Guide Content

Guide Content

Serverless Monitoring Challenges and Achieving Observability

Monitoring Serverless Applications Effortlessly

Serverless monitoring is a key element in ensuring application reliability and security. A good monitoring system alerts you about errors in serverless applications before they ever affect your customers, allowing you to quickly issue fixes and maintain a high level of value delivery for your application’s users.

Monitoring for serverless applications is challenging due to the distributed nature of the serverless architecture. This guide is designed to give you an overview of the challenges faced when setting up serverless monitoring and alerting. We’ll explore what tools are available, and how to create a bulletproof serverless application that your users will love.

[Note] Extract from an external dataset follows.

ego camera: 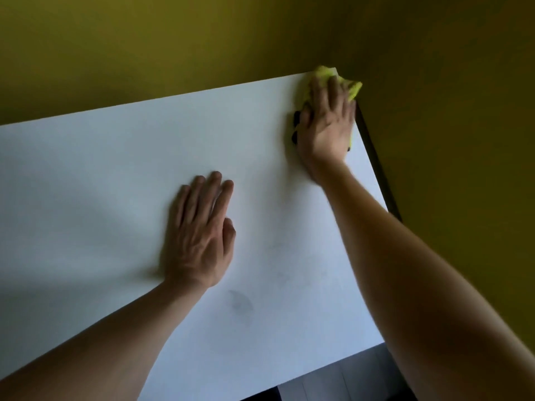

This is part of an extensive series of guides about Observability.

In this article

This is part of our comprehensive guide to performance testing in a cloud native world.

Challenges of Serverless Monitoring

In a traditional web application, you have full ownership – and full visibility – into the entire application stack. A call to your backend server will always have roughly the same overhead. Your synchronous web calls will always execute in the same general sequence. You can quickly identify bottlenecks as each element of the stack behaves in a predictable fashion.

In serverless applications, observability is more challenging because your infrastructure is almost entirely ephemeral:

While your main content servers may remain in an active state, the serverless functions containing your application’s backend might re-instantiated in every call to your application’s.
The stateless nature of serverless functions also introduces challenges, as you no longer maintain your application in terms of discrete multi-event transactions.
Timing becomes unpredictable, as you incur additional overhead for each call to a function that has been idle for any length of time.
The shift from paying for resource availability to only paying for the resources your application uses makes your infrastructure costs less predictable.
Your functions operate entirely independently. Traditional monitoring tools tend to have higher costs in a serverless application, due to the distributed nature of the architecture. This can result in issues like incomplete tracing for exceptions and additional performance hits for remote metric tracking systems.

While monitoring and logging are extremely important for gauging application health, in an environment where every request will likely go to an external machine, it is important to note that the simple cost of monitoring your application is likely to be higher as a result.

Learn more in our detailed guide to serverless observability.

5 Things that Can Go Wrong in a Serverless Application

Here are a few of the common monitoring challenges that arise in a serverless application.

1. Cold Starts

Most serverless function providers implement a hot-cold architecture. Basically, the more frequently a serverless function is called, the more available it will be for future calls. Functions that are called frequently in this manner are referred to as “hot” functions.

When a function is idle for any length of time, though, you run the risk of the serverless provider reclaiming the resources used to make your function available. The next time one of these functions is called, the serverless provider needs to spin up associated resources to complete your application’s request. This is known as a “cold” start.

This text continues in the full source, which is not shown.